Le règne du Bling-bling
“Il fut un temps où les élites cultivées marocaines suivaient avec avidité les cours des grands professeurs parisiens (ou égyptiens), où le personnel politique et le souverain aimaient à se lier d'amitié avec des intellectuels connaisseurs du Maroc. Parmi les grandes figures politiques du pays, Abdellah Ibrahim s'honorait d'avoir fréquenté Paul Éluard, Ahmed Balafrej et Abderrahim Bouabid entretenaient de vivants échanges avec le pétillant Edgar Faure. Mohammed V aimait à converser avec Jean Lacouture ou Charles-André Julien. (…) Sous Mohammed VI, le miroir aux alouettes médiatiques renvoie d'autres images, faites d'argent et de frime. Les riches Marocains de Casablanca et Rabat sont de gros consommateurs de la presse “people”. (…) Les princes, princesses et leurs amis, friands de mondanités, séjournent volontiers dans les palaces parisiens.

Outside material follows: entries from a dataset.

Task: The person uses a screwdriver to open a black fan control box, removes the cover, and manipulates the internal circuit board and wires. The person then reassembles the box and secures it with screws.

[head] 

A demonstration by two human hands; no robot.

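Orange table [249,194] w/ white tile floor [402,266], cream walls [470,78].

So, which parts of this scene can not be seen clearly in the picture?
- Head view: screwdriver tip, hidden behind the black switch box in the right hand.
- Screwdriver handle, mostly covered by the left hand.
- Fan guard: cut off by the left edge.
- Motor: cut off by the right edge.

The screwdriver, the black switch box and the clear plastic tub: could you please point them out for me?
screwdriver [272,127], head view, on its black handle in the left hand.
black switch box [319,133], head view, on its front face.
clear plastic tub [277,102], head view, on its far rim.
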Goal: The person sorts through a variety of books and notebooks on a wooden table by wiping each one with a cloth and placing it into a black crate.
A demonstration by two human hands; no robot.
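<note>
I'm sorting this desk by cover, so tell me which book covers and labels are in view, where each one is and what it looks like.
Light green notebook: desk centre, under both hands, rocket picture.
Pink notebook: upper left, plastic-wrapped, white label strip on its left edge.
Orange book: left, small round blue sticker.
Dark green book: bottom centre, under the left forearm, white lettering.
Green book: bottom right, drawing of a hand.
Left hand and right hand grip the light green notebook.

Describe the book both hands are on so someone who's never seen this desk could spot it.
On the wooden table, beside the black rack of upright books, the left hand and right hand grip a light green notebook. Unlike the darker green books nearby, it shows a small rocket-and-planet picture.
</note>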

L'admiration du roi pour Johnny Hallyday est connue, mais n'est pas un cas isolé. (….) Sous Mohammed VI, les autorités veulent insérer le Maroc dans le circuit de la jet-set, tout au moins celle de Paris”.
Élites en vase clos
“Le système de pouvoir, bâti sur des élites technocratiques formées en France, suppose leur retour au pays après une première expérience professionnelle. Or, pour de multiples raisons, de moins en moins de diplômés rentrent au pays. (…) Désormais, une minorité de ces diplômés se rapatrient, à l'exception des filles mariées avec un compatriote – parfois par leur famille –, qui entament la belle carrière qu'on leur a préparée, et des fils de dignitaires ou de grands patron, promis à de hautes responsabilités. À 35 ou 40 ans, certains sont déjà “ministres technocrates”. Dès 1999, Mohammed VI et ses conseillers sont préoccupés par cette question. (…) Ces jeunes francophones maintiennent des liens solides avec l'Europe et sont un contre-poids idéologique et culturel aux élites islamistes. Parmi eux se recrutent les quelques dizaines de milliers de lecteurs de la presse francophone libérale (TelQuel, Le Journal hebdomadaire, Économia, etc.), vitrine du régime du fait de son non-conformisme et de sa visibilité en France”.
Un avenir incertain
“Le Maroc et son roi font face à une conjoncture très sensible. Pendant une dizaine d'années encore, les facteurs de déstabilisation hérités du passé vont peser de tout leur poids : accroissement démographique (augmentation de 25% de la population en quinze ans), exode rural et croissance urbaine, poids du fondamentalisme religieux sous l'effet de la mondialisation et de l'urbanisation et dépolitisation délétère de l'espace public. (…) Une réforme constitutionnelle consacrant de vrais pouvoirs parlementaire et gouvernemental, ainsi qu'une certaine autonomie de l'appareil judiciaire, pourrait certainement remédier à cette situation. Mais il est probable que l'appareil d'Etat n'en a nullement le désir. (…) Dès lors, le problème qui se pose au Maroc, comme à ses voisins, se présente sous la forme d'une équation à deux inconnues : quelles sont les conséquences à ne pas agir plus vite ? Et combien de temps encore la jeune génération acceptera-t-elle d'avoir devant elle un avenir bouché ?”.